We present a multi-agent decision-making framework for the emergent coordination of autonomous agents whose intents are initially undecided. Dynamic non-cooperative games have been used to encode multi-agent interaction, but ambiguity arising from factors such as goal preference or the presence of multiple equilibria may lead to coordination issues, ranging from the "freezing robot" problem to unsafe behavior in safety-critical events. The recently developed nonlinear opinion dynamics (NOD) provide guarantees for breaking deadlocks. However, choosing the appropriate model parameters automatically in general multi-agent settings remains a challenge. In this paper, we first propose a novel and principled procedure for synthesizing NOD based on the value functions of dynamic games conditioned on agents' intents.
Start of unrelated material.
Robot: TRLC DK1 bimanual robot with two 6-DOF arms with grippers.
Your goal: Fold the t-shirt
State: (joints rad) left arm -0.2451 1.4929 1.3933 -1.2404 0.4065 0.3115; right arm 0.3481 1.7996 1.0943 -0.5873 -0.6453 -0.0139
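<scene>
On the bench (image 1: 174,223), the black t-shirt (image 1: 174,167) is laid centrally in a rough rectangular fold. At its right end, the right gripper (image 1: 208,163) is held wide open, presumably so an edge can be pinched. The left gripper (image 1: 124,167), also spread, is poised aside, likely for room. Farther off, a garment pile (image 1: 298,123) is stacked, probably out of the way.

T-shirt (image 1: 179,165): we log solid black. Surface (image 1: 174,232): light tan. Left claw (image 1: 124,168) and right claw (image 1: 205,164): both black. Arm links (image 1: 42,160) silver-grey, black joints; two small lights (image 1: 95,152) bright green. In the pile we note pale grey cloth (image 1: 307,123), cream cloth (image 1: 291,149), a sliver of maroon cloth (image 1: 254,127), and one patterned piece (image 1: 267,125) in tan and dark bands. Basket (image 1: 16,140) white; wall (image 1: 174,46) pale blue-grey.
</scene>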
In particular, we provide for the two-player two-option case precise stability conditions for equilibria of the game-induced NOD based on the mismatch between agents' opinions and their game values. We then propose an optimization-based trajectory optimization algorithm that computes agents' policies guided by the evolution of opinions. The efficacy of our method is illustrated with a simulated toll station coordination example.
翻译:通过游戏引发的非线性舆论动力学实现新的协作
我们提出了一个多智能体决策框架,用于自主智能体初始目的不明确时的紧密协作。动态的非合作博弈被用于编码智能体之间的多智能体交互,但来自因素(例如目标偏好或存在多个均衡)的模糊性可能导致协作问题,从“僵硬机器人”问题到在安全关键事件中不安全的行为。最近开发的非线性舆论动力学(NOD)提供了保证打破僵局的方法。但是,在一般的多智能体设置中自动选择适当的模型参数仍然具有挑战性。在本文中,我们首先提出了一种基于智能体意图条件下动态博弈的价值函数综合NOD的新颖和原则性过程。特别是,我们针对两个玩家两个选项的情况,提供了基于智能体意见和他们的博弈价值之间的不匹配的博弈引导NOD的均衡的稳定性条件。然后,我们提出了一种基于优化的轨迹优化算法,通过意见的演化来计算智能体的策略。我们的方法的有效性通过一个模拟的收费站协调示例进行了说明。